The majority of specimens has very little issues with other dogs but this breed is certainly capable to stand up for itself if provoked. It will peacefully coexist with one or more other canines preferably of the same size or smaller. The Tibetan Terrier gets along with other pets as long as they have been introduced to each other correctly and timely. This dog will also get on well with a home cat and will only occasionally bother it trying to invite in its game. Nevertheless in order to ensure their amicable co-existence it’s essential to get them acquainted at an early age.

Health Problems
The most common problems for the breed include:

• canine hip dysplasia;
• patellar luxation;
• eyes problems;
• heart murmur;
• flea infestation;
• diabetes mellitus;
• hypothyroidism;
• allergy problems;
• von Willebrand’s Disease.

The Tibetan Terrier demands considerable amount of time and efforts to be invested in its grooming. Its thick and long coat should be brushed every two or three days but preferably daily. It may be useful to spray its gorgeous hair with water or a dog conditioner to facilitate this job.

Be prepared that at the age of approximately 10 to 14 months your dog will fully loose its «puppy coat» in order to acquire its long adult coat. During this period it’s strongly recommended to brush the Tibetan Terrier on a daily bases. If you don’t plan to show your dog it’s really easier to have its hair trimmed or clipped periodically. Additionally it will make the life of the dog more comfortable. Anyway its owner should regularly remove excessive hair between its toes and in the ear canals.

Evidently the Tibetan Terrier may require more frequent bathing to keep its coat healthy and tidy.
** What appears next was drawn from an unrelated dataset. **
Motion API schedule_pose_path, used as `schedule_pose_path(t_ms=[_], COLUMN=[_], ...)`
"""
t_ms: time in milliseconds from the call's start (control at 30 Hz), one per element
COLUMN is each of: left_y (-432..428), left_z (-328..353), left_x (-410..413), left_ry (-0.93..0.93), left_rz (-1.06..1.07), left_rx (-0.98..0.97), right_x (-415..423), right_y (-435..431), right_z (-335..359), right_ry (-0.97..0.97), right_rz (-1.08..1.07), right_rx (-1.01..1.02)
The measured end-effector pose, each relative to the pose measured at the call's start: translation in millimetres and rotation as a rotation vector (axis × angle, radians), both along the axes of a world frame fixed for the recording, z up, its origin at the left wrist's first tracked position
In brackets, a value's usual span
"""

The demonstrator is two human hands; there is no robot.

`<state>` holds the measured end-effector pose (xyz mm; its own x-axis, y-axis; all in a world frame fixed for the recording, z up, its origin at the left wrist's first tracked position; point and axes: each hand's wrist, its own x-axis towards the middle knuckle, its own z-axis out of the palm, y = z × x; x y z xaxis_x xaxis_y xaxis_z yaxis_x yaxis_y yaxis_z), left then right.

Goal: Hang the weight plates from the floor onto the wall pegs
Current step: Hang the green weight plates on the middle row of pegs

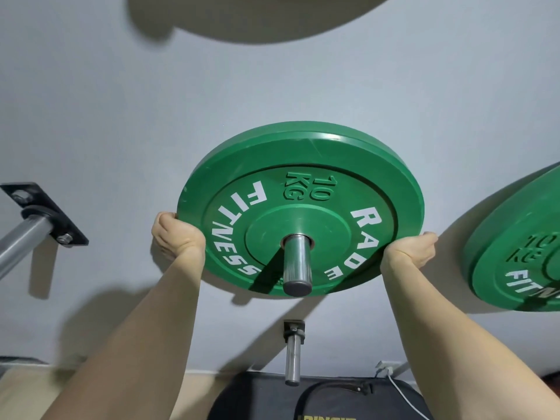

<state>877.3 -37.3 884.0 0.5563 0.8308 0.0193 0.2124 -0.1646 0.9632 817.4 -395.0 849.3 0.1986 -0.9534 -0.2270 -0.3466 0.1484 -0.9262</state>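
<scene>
A green 10 kg weight plate with white lettering sits flat against the grey wall, threaded on a steel wall peg that sticks out through its centre hole. My left hand grips the plate's left rim and my right hand grips its lower right rim. A second green 10 kg plate hangs on the wall at the right edge, partly cut off. A bare peg juts from the wall below, and another bare peg on a black bracket is at the left.
A large pale round shape, blurred, fills the top of the frame. Below the wall lie a black bag and a white cable leading to a wall socket. A beige floor strip shows at the bottom left.
</scene>
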Motion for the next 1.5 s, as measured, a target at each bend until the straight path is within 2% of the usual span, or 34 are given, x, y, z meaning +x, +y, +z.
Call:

It also should be regularly inspected for the signs of fleas or other parasites because the thickness of the coat can make them not so visible. On the whole this breed is a light shedder if you groom it properly.
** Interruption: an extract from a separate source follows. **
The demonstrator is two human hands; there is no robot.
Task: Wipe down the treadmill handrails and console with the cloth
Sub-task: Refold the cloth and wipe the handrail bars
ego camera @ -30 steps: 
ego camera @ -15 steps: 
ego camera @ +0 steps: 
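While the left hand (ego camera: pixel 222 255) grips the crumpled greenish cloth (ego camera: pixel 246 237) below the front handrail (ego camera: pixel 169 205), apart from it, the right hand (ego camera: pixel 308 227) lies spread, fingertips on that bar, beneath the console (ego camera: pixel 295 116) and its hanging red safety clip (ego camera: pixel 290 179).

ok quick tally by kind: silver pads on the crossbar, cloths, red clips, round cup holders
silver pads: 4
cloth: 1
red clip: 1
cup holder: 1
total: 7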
The training of the Tibetan Terrier is a quite easy work but it can become a challenge because of the dog’s inattention. It is regarded as an intelligent dog, which can grasp fairly difficult commands in reasonable number of repetitions. The problem is that this breed quickly gets bored and therefore distracted so it completely loses its interest in training.
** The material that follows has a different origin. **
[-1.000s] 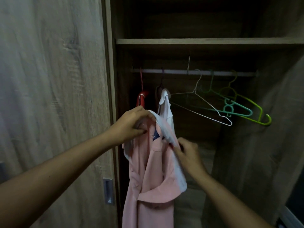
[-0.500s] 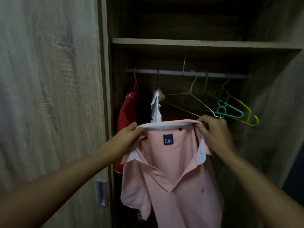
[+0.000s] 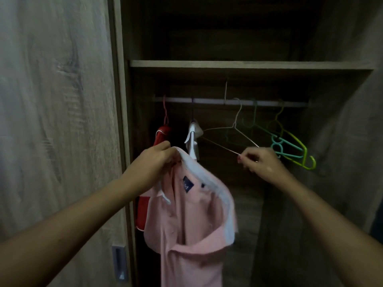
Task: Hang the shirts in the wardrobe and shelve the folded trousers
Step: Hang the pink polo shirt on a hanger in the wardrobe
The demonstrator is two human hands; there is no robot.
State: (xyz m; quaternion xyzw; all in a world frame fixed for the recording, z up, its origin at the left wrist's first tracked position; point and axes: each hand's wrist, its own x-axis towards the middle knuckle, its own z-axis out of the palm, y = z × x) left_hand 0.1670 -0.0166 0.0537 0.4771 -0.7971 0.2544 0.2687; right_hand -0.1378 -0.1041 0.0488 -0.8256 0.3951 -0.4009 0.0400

The handler should make lessons short and captivating as well as regular and consistent. He should display patient and calm disposition while working with this dog. It’s crucial to motivate the Tibetan Terrier only with mild reinforcement and tasty incentives. If it feels that it’s treated unfairly it usually reacts with wilful and disobedient behaviour.

The Tibetan Terrier is has an average energy level and needs a daily and brisk walk. However it’s hardy enough to accompany you in the walk to the park and it will become a willing participant of various outdoor activities.

This cunning dog will always find the way to entertain itself and this can be often at the cost of your possession. That’s why it’s important to invest enough time in walking and playing with the Tibetan Terrier. Being a highly biddable and gentle dog it will become an excellent companion for elderly people as well as for less active families.